La soledad en la sala de espera “El momento en el que te dicen que tu hijo necesita un trasplante es terrible”, relató Nadia durante la entrevista. Para las familias del interior neuquino, el diagnóstico inicial viene atado al desarraigo ineludible, ya que las intervenciones de tan alta complejidad pediátrica obligan a trasladarse de urgencia a Buenos Aires.

A la incertidumbre médica se le suma un profundo vacío emocional. “Es una soledad terrible. Vos lo único que hacés es estar pendiente de un celular que suene”, graficó la madre. Su testimonio pone el foco en una falla estructural del sistema sanitario: la ausencia de equipos que acompañen a los padres desde el momento cero. “Falta mucha educación (…) no solamente desde la conciencia de donar órganos, sino también desde cómo se acompaña a los papás”, subrayó.

El peso del desarraigo y la burocracia El proceso de espera no solo implica un desgaste psicológico extremo, sino también un quiebre económico y logístico. Mientras los niños ven deteriorada su salud internados a cientos de kilómetros de su hogar, los padres deben lidiar con trámites de obras sociales, el sostenimiento de sus trabajos y el cuidado del resto del núcleo familiar a la distancia.

Nadia explicó que, en la mayoría de los casos, los padres que atraviesan esta odisea no cuentan con apoyo institucional para transitar el miedo, ni con espacios formales donde puedan compartir experiencias con otras familias en su misma situación.

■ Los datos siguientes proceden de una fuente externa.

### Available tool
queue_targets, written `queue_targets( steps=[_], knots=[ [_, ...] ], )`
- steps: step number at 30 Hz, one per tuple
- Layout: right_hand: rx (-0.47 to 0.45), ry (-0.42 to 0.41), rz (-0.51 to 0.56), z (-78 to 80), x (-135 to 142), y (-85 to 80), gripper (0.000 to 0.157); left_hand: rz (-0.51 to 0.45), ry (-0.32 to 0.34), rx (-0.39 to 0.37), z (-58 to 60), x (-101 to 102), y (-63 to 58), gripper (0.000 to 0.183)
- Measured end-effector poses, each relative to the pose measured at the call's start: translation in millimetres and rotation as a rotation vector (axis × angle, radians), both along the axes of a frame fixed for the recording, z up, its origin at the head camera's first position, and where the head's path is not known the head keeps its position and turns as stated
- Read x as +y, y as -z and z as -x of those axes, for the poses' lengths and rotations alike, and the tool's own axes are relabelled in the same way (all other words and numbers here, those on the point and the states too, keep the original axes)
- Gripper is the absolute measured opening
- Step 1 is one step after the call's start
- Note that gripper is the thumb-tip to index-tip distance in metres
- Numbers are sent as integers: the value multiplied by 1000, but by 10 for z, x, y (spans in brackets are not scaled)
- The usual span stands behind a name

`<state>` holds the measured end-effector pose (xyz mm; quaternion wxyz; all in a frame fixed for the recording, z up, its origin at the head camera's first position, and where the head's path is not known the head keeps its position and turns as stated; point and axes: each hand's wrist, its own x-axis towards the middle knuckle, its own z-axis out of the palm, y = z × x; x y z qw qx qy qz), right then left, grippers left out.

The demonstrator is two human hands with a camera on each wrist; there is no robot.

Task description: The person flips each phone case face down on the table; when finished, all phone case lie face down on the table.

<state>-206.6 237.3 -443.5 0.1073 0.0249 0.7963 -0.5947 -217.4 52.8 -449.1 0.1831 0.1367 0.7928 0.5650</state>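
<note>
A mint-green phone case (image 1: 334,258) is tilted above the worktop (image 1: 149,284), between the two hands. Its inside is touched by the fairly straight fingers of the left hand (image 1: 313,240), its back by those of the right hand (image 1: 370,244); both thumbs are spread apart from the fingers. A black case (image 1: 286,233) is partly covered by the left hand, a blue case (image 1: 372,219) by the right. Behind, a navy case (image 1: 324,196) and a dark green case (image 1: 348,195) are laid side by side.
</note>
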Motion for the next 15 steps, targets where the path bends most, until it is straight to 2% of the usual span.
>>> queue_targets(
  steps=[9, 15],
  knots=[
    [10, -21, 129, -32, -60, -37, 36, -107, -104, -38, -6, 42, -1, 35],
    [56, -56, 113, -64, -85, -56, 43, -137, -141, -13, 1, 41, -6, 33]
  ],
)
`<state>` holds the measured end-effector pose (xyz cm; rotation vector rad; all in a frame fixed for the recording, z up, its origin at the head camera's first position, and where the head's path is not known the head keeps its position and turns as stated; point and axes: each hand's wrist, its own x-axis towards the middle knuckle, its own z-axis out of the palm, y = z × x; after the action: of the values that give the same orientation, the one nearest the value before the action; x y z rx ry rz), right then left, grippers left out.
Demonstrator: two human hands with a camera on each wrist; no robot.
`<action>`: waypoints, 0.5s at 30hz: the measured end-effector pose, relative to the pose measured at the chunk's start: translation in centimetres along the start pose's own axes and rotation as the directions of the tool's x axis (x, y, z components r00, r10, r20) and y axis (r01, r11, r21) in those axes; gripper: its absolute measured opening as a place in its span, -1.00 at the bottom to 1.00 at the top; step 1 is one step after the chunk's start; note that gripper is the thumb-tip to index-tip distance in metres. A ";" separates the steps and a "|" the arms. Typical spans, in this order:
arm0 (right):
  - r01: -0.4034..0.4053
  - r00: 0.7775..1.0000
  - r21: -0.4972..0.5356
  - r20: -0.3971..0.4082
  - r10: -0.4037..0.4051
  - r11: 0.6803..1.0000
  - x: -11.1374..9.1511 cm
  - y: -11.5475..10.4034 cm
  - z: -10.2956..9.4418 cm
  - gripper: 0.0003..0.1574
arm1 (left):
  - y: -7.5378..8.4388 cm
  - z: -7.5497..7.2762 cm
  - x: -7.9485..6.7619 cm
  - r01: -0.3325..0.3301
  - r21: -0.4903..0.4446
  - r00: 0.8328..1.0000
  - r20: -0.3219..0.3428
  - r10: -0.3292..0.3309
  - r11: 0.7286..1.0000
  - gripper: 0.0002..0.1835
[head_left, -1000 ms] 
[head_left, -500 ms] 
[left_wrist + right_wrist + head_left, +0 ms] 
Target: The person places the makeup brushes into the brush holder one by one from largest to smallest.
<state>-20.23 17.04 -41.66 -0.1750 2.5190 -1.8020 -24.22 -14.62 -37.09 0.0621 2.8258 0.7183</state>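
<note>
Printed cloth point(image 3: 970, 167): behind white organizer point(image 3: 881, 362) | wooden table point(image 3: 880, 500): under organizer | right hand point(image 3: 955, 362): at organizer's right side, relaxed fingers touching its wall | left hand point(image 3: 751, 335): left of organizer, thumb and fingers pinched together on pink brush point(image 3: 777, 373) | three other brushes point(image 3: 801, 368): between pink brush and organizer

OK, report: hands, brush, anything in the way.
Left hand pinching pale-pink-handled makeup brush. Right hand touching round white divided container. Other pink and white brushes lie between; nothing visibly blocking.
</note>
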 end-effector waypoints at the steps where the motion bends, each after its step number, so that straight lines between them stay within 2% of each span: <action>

La falta de un simple número de teléfono al cual llamar para recibir orientación o contención psicológica potencia la desesperación.

Transformar el dolor en concientización Pese a la irreparable pérdida de Bianca luego de recibir el órgano, su madre busca que su historia sirva para educar y generar empatía. El acto de donar en pediatría conlleva la inmensa dificultad de que unos padres, en pleno duelo por la pérdida de su propio hijo, decidan dar vida a otros. “Tengo que agradecer a esos papás porque pensaron no solamente en Bianca, sino en por lo menos siete niños que pudieron salvar su vida”, destacó.

Para seguir impulsando esta temática en la agenda pública y derribar mitos, el próximo jueves 3 de septiembre a las 11 de la mañana, el INCUCAI junto al Ministerio de Salud de la Nación realizarán una charla virtual sobre donación y trasplante en pacientes pediátricos. La actividad es un paso fundamental para que el dolor de familias como la de Bianca se transforme en esperanza y para que, en un futuro, la espera por la vida no sea un camino en soledad.